**Exercise aim**
Search the data for the word "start". Reproduce every line where it is found.

**Dataset section**
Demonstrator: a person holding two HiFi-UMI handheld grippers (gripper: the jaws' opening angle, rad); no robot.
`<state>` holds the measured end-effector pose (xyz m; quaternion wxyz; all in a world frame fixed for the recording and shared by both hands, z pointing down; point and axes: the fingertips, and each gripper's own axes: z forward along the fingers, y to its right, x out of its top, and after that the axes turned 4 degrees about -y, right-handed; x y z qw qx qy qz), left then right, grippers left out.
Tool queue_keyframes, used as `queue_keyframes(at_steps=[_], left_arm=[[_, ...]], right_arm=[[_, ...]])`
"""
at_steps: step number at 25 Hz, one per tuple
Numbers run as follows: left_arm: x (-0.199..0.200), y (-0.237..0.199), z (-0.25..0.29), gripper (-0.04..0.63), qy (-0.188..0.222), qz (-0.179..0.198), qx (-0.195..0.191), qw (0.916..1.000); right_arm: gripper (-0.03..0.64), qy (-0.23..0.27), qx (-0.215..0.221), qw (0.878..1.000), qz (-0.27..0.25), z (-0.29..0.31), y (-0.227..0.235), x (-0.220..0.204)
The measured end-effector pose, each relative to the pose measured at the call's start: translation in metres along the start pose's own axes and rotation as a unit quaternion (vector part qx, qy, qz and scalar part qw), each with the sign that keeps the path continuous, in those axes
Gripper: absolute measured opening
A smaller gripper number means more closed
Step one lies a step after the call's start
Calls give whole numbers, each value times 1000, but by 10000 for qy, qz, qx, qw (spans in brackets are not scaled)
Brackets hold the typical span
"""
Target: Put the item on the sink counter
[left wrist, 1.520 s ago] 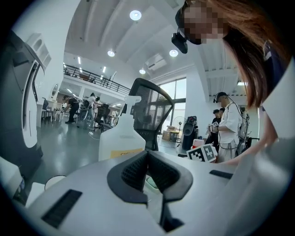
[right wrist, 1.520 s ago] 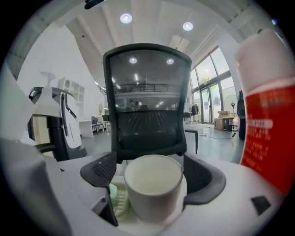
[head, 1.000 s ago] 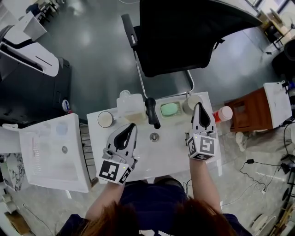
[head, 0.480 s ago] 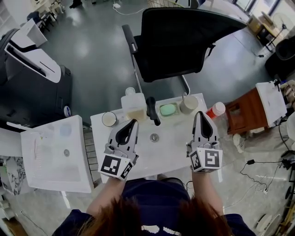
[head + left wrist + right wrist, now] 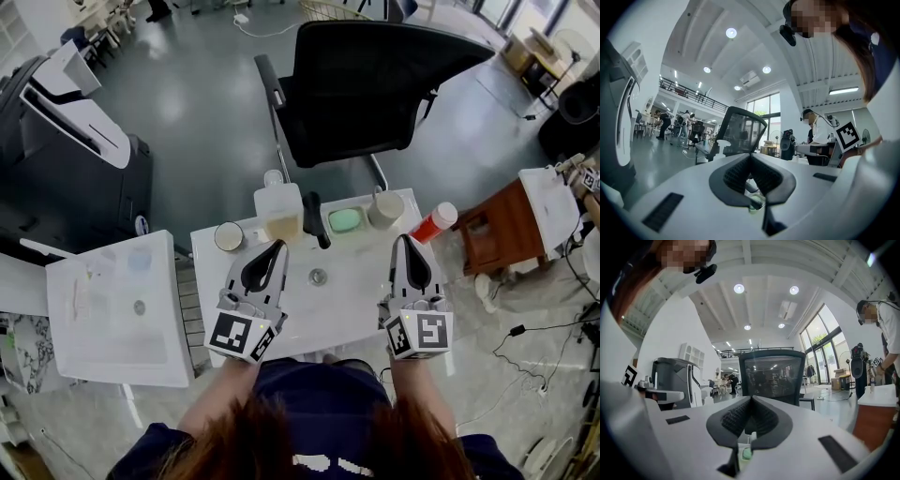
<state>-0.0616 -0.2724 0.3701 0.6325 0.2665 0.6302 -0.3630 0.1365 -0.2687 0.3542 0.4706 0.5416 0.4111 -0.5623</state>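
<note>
From the head view, the white sink counter point(image 5: 361, 300) lies below the person with a row of things along its far edge: a cup point(image 5: 228, 236), a clear pump bottle point(image 5: 279, 214), the black tap point(image 5: 314, 222), a green soap dish point(image 5: 345, 221), a mug point(image 5: 384, 210) and, at the far right corner, an orange bottle point(image 5: 431, 225) with a white cap, which I take to be the item. It appears to be on the counter already, at the very edge; whether it stands square or leans I cannot tell. In this view its long axis runs from lower left to upper right, cap end farthest from the person. The left tongs point(image 5: 274, 247) hover left of the drain point(image 5: 318, 277), well apart from the bottle. The right tongs point(image 5: 407, 239) point at the far edge with the bottle just beyond their tip and to its right, so the right hand is much the nearer. In the left gripper view the left tongs point(image 5: 750, 174) are pressed together with nothing between them, an office chair point(image 5: 740, 133) behind. In the right gripper view the right tongs point(image 5: 751, 414) are likewise pressed together and empty. The bottle does not show here, which suggests it sits off to their side rather than dead ahead.
</note>
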Motion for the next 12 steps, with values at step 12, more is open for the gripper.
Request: queue_keyframes(at_steps=[12], left_arm=[[-5,3,-5,21,-41,-15,30,10000]], right_arm=[[15,-46,-3,10000,15,-11,-5,-4]])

**Result of this task**
The measured end-effector pose, each relative to the pose measured at the call's start: translation in metres along the start pose's own axes and rotation as a unit quaternion (vector part qx, qy, qz and scalar part qw), each with the sign that keeps the path continuous, in those axes
Step one lies a step after the call's start

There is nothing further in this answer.